> WHAT THE TASK ASKS: Output only the lines below from the one containing "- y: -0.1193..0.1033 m" to the one containing "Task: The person", exactly as written, both ends kept.

Entries taken from a collection:
--- START ---

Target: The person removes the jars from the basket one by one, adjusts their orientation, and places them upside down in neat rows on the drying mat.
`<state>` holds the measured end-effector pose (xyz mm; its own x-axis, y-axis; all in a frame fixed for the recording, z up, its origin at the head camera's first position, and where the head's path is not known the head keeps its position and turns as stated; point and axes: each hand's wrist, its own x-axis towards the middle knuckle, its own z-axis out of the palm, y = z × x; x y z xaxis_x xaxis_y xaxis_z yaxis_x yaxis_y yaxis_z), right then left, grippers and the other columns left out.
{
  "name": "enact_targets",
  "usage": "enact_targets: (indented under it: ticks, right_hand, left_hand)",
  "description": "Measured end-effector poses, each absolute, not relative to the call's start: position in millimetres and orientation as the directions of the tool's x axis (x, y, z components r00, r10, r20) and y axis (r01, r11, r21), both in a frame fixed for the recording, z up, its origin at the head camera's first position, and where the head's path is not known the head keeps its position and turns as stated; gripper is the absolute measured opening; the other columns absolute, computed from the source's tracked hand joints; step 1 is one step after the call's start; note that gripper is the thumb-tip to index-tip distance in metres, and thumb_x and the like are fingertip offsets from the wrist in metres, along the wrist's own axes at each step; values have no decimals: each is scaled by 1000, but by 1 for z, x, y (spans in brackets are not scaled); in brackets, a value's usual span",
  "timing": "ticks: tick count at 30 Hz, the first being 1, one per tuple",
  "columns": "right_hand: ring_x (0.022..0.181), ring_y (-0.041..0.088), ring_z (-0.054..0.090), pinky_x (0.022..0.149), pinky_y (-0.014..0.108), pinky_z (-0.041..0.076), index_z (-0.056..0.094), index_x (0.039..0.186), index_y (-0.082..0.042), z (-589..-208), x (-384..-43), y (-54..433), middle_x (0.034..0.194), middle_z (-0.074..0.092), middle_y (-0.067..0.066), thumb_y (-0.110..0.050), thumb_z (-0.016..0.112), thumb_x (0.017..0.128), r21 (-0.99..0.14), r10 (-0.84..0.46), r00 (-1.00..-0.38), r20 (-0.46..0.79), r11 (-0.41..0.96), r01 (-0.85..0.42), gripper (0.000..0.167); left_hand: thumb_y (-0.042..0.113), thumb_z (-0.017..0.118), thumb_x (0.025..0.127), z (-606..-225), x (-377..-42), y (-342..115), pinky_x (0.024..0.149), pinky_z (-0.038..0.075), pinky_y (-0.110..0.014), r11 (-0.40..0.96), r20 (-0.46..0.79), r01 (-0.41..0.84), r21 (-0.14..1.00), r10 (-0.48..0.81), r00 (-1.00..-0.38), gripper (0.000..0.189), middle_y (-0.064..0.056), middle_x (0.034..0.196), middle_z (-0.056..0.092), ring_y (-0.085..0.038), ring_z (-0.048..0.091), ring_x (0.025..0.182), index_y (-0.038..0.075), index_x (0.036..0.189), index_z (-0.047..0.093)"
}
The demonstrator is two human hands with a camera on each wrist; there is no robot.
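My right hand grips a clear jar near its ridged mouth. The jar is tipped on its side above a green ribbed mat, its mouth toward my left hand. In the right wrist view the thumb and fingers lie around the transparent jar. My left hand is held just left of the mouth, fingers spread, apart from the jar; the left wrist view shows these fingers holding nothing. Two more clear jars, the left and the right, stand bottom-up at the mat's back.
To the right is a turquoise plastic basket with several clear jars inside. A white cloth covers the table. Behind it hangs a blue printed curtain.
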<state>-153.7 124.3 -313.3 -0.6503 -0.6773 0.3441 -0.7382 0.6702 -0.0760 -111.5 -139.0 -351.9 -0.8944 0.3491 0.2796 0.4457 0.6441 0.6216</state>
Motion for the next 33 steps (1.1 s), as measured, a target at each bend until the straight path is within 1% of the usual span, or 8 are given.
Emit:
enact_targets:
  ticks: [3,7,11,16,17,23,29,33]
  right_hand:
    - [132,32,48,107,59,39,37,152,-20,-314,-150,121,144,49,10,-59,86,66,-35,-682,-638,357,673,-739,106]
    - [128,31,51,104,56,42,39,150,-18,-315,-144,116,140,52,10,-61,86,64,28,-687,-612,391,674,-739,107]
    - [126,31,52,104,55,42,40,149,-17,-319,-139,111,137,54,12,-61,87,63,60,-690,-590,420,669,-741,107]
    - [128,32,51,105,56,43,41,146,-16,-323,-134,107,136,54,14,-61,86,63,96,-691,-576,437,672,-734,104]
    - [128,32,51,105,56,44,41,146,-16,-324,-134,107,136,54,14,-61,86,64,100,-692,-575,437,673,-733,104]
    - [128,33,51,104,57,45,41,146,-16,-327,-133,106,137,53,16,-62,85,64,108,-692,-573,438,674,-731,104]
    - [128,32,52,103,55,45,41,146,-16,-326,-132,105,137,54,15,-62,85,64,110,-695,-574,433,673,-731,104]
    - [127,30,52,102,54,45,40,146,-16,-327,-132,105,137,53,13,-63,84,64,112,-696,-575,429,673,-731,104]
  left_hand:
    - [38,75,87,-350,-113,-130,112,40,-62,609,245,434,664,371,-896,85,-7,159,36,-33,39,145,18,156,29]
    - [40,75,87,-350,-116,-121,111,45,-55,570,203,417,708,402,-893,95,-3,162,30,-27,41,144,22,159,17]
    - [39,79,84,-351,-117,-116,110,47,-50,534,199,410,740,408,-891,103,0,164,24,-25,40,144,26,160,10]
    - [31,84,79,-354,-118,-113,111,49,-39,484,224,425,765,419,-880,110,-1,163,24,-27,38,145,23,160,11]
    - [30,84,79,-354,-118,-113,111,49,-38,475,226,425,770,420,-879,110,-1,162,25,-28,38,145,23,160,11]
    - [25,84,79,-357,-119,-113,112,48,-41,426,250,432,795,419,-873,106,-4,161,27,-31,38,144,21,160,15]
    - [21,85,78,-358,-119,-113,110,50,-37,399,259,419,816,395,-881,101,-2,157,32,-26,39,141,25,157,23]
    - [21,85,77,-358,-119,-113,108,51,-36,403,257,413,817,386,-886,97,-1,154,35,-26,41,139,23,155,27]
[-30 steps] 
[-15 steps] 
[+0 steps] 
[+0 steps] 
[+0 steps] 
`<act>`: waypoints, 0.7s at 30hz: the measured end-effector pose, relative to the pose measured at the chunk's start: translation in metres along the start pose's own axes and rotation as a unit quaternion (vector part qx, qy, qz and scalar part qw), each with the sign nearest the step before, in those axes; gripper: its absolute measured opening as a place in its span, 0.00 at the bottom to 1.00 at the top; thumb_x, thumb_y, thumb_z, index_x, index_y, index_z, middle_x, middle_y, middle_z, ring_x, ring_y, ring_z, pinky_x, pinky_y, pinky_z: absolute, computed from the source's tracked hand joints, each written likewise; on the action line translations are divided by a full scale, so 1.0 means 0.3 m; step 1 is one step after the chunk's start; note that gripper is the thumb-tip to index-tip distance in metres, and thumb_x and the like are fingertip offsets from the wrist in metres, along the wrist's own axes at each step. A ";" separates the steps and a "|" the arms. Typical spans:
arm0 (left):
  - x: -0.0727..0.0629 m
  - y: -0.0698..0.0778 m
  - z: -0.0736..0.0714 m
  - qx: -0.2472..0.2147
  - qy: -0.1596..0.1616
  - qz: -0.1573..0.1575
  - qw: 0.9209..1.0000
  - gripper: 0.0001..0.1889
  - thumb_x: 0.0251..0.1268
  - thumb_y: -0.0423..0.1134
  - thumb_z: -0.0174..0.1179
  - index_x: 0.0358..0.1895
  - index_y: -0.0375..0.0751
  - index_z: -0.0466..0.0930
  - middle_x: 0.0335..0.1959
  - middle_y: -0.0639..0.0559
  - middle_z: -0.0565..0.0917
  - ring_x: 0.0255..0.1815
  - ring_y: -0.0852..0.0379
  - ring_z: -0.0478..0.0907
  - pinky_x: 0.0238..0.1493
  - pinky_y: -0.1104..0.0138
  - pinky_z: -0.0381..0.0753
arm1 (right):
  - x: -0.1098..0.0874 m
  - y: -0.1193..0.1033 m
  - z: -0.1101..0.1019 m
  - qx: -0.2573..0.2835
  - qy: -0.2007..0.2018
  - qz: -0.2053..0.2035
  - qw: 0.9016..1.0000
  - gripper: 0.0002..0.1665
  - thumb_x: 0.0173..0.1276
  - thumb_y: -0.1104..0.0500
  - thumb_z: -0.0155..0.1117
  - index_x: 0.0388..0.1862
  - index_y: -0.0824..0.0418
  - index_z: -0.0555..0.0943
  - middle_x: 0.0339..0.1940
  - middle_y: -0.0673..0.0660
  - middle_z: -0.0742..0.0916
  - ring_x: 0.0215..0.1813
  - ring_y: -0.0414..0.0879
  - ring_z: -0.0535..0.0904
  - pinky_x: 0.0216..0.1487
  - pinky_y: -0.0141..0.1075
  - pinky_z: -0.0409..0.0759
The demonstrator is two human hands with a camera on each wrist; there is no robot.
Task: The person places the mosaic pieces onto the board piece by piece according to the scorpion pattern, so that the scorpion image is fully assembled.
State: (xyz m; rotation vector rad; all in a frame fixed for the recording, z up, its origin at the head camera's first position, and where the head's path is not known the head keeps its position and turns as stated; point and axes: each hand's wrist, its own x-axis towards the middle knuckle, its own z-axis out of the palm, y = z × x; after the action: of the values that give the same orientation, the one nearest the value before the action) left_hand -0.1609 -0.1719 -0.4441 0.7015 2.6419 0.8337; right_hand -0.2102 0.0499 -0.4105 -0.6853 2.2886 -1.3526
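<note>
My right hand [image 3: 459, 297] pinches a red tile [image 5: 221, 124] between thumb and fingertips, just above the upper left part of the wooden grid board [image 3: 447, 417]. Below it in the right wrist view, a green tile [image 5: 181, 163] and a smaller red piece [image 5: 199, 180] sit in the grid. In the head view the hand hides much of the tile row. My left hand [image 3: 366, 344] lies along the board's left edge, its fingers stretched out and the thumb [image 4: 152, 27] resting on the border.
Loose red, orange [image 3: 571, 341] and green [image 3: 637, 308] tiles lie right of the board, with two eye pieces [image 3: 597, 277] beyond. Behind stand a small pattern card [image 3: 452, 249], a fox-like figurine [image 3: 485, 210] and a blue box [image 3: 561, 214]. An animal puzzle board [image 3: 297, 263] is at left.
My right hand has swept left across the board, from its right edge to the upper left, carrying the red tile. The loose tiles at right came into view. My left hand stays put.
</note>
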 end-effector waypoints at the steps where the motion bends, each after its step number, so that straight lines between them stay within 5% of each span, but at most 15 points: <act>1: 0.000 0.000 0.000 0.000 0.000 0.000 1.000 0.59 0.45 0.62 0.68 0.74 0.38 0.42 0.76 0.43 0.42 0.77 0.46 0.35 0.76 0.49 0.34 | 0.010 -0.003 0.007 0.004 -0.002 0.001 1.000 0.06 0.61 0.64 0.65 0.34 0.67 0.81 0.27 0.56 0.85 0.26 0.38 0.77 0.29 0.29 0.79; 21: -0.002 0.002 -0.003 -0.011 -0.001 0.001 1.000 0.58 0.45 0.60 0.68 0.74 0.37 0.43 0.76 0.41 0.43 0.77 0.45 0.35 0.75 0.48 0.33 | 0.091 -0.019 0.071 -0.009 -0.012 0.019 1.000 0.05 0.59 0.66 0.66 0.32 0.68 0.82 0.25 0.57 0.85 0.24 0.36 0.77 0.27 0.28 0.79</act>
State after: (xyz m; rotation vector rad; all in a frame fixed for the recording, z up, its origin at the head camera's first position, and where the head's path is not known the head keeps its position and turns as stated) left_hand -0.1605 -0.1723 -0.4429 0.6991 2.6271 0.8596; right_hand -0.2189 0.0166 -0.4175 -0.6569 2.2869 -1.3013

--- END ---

> RESPONSE BOX:
  - y: -0.1193..0.1033 m
  - z: -0.1101..0.1019 m
  - qx: -0.2573..0.2835
  - qy: -0.2007..0.2018
  - qz: -0.2053..0.2035
  - qw: 0.9016..1.0000
  - gripper: 0.0002..0.1665
  - thumb_x: 0.0173..0.1276
  - thumb_y: -0.1104..0.0500
  - thumb_z: -0.0155..0.1117
  - index_x: 0.0388..0.1862
  - index_y: -0.0824..0.0418
  - index_z: -0.0555..0.0943
  - middle_x: 0.0339..0.1940
  - middle_y: -0.0673..0.0660
  - middle_z: -0.0742..0.0916
  - ring_x: 0.0215..0.1813
  - ring_y: -0.0414..0.0879
  - ring_z: -0.0535..0.0904
  - pinky_x: 0.0216..0.1487
  - pinky_y: -0.0141..0.1075
  - pinky_z: -0.0409..0.0759
The demonstrator is two human hands with a camera on each wrist; there is no robot.
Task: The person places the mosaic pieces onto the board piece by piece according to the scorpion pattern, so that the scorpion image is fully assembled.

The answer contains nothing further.